- TO DO:
Give back exactly the lines of the data below, starting with the line that has "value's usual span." and going on through the line that has "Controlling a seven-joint".

+++ THE DATA

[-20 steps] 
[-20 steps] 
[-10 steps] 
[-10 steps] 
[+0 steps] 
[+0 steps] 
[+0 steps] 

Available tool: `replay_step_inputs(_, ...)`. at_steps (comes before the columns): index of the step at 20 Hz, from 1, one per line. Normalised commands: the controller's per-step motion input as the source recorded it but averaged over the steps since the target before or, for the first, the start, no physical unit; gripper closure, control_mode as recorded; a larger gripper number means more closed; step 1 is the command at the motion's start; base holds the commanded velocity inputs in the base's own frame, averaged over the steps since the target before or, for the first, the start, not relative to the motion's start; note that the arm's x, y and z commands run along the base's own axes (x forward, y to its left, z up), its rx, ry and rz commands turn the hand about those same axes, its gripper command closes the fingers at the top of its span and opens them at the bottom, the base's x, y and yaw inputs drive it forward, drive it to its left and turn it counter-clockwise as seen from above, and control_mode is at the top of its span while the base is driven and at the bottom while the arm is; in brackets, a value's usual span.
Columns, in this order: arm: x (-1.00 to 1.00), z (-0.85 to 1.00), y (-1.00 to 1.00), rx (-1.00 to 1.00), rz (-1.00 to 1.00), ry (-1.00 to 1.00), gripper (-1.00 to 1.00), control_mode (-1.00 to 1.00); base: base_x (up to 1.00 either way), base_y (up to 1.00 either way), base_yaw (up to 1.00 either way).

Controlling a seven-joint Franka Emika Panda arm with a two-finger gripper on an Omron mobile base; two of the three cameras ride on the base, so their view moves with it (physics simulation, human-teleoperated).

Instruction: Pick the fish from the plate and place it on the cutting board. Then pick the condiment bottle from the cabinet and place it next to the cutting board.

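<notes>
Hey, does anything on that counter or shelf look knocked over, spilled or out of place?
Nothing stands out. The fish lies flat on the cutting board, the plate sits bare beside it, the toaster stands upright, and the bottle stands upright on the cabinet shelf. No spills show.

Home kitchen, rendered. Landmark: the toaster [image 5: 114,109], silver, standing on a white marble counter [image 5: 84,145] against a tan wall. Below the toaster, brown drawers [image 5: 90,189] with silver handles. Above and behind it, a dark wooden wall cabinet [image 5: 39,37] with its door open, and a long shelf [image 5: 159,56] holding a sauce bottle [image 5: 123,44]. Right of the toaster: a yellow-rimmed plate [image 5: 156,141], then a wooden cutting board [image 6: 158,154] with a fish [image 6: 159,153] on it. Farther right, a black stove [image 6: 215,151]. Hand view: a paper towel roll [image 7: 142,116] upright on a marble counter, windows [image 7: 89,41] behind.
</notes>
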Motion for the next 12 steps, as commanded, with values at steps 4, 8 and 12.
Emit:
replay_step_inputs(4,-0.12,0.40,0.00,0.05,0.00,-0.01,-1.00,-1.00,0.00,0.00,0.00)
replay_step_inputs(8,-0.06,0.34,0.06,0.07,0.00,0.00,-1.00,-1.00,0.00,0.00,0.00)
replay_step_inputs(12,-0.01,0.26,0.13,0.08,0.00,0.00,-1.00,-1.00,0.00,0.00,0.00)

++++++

- EXERCISE OUTPUT:
Available tool: `replay_step_inputs(_, ...)`. at_steps (comes before the columns): index of the step at 20 Hz, from 1, one per line. Normalised commands: the controller's per-step motion input as the source recorded it but averaged over the steps since the target before or, for the first, the start, no physical unit; gripper closure, control_mode as recorded; a larger gripper number means more closed; step 1 is the command at the motion's start; base holds the commanded velocity inputs in the base's own frame, averaged over the steps since the target before or, for the first, the start, not relative to the motion's start; note that the arm's x, y and z commands run along the base's own axes (x forward, y to its left, z up), its rx, ry and rz commands turn the hand about those same axes, its gripper command closes the fingers at the top of its span and opens them at the bottom, the base's x, y and yaw inputs drive it forward, drive it to its left and turn it counter-clockwise as seen from above, and control_mode is at the top of its span while the base is driven and at the bottom while the arm is; in brackets, a value's usual span.
Columns, in this order: arm: x (-1.00 to 1.00), z (-0.85 to 1.00), y (-1.00 to 1.00), rx (-1.00 to 1.00), rz (-1.00 to 1.00), ry (-1.00 to 1.00), gripper (-1.00 to 1.00), control_mode (-1.00 to 1.00); base: base_x (up to 1.00 either way), base_y (up to 1.00 either way), base_yaw (up to 1.00 either way).

Controlling a seven-joint Franka Emika Panda arm with a two-finger gripper on an Omron mobile base; two of the three cameras ride on the base, so their view moves with it (physics simulation, human-teleoperated).

There's nothing more to this exercise.